One day, at the beginning of his stay, young Ekaja, after he had finished his school work for the day, and when most of the kids who had just received two rials headed straight for the vending machines, he was sitting on his bed in one of the crowded dormitories, when he was confronted by the four bullies.
“What have we here?” said one of the Arabs in the gang. “You thought we missed you. Things can get pretty ugly in here without someone protecting you.”
The leader of the gang was stocky and well-built. He had unusually long facial hair on his chin for a kid his age, as he had never thought of shaving them off. The leader, along with the three others, smiled to themselves as they were certain they could squeeze another two rials out of another young and frightened kid. They surrounded him, clutching the two rials in his hand. Ekaja had never been in a situation like this before, and the last thing he wanted to happen was to forsake the chocolate bar and the cola the two rials would provide. Ekaja’s eyes darted from left to right in a frenzy, as he didn’t know how to quite handle the situation, except to say, “thanks for the offer, but I really don’t need to be protected in here.”
The bullies had never heard a child so young rebuke their offer, and they could only stare at one another a bit nervously, seeing that they may have to take swift action to get at his two rials. Ekaja, however, simply got up from his bunk and with a quiet “excuse me,” walked through them towards the vending machines. There he bought a Pepsi and a Cadbury bar and returned to his bunk for a short after-school nap. The bullies, he discovered, had gone away, most likely to harass another kid.
Just an hour before dinner that same night, all of the children in their wing lined up for their daily cleaning session. It couldn’t be called a bath exactly, as the cleaning involved the naked children being doused with a tin bucket filled with Saudi tap water and then being given a small towel to wipe themselves dry. Ekaja stood on line as naked as on the day he was born waiting to be doused with cold water. After he went through the line and dried himself with a towel that was thrown at him by the dorm master, he walked back to his bunk with the towel still around him. It was here that the bullies confronted him.

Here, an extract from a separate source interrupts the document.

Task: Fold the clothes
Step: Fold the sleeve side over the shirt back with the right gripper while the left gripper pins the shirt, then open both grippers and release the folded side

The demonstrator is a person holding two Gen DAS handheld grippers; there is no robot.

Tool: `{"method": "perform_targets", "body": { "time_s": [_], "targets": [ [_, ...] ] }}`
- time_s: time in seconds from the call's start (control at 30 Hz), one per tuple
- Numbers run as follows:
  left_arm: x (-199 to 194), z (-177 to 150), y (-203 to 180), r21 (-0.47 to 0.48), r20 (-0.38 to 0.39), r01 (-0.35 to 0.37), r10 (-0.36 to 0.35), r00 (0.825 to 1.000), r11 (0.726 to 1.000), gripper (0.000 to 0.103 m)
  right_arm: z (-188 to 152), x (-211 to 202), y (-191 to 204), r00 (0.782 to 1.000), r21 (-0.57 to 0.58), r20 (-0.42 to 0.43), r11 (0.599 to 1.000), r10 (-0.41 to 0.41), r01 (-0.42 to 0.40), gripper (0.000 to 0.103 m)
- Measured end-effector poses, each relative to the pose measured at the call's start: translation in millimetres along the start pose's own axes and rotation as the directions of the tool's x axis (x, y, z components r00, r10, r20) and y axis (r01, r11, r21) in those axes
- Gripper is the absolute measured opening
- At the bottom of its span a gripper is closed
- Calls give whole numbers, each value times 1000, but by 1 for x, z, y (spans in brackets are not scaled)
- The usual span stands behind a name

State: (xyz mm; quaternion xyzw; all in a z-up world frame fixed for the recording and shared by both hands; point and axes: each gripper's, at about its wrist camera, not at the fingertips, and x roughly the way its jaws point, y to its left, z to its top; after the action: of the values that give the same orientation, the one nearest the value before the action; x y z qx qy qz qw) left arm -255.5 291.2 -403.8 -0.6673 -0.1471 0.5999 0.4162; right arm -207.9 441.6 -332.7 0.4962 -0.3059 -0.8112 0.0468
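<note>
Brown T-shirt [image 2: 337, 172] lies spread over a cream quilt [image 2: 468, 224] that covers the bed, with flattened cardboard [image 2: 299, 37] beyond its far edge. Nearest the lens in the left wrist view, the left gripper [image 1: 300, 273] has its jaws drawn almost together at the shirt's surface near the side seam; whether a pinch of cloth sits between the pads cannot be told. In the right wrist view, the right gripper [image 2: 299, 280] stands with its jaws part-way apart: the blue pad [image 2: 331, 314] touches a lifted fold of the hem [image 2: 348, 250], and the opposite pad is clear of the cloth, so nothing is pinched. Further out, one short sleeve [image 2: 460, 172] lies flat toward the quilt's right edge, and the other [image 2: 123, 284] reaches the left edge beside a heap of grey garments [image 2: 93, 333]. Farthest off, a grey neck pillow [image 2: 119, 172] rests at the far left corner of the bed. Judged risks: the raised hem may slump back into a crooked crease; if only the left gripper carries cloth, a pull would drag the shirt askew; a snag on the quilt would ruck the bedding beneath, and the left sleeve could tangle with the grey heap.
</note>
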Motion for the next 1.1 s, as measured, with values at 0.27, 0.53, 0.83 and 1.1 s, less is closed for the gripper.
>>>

“So we meet again,” said the leader of the gang. “You want to know what it’s like without our protection, eh?”
The gang members had already been through the line and were fully dressed for dinner. They held damp towels that were twirled up to form what was known to the kids as a ‘rat’s tail.’ The towels were tapered down to a thin end that stung sharply when hit with it.
The African struck first with a sharp whip to the chest, followed by the other members of the gang who whipped at his arms and legs. They stung Ekaja pretty badly, but he thought quickly to unwrap his own towel, twirl it up, and stand naked for all to see that he formed his own rat’s tail. He then started hitting the bullies in return, stunning them with his precision of aim and power. The other kids in the dorm gathered around them and cheered Ekaja on as he successfully defended himself from their blows.
The dorm master who had been administering their baths now noted the fighting and stepped in and broke up. The bullies immediately stopped, which gave Ekaja the opportunity to rat-tail the lead member of the gang right in the head.
“That’s enough!” yelled the dorm master.
And when the fighting cooled down, the dorm master ordered Ekaja to see him in his quarters right away.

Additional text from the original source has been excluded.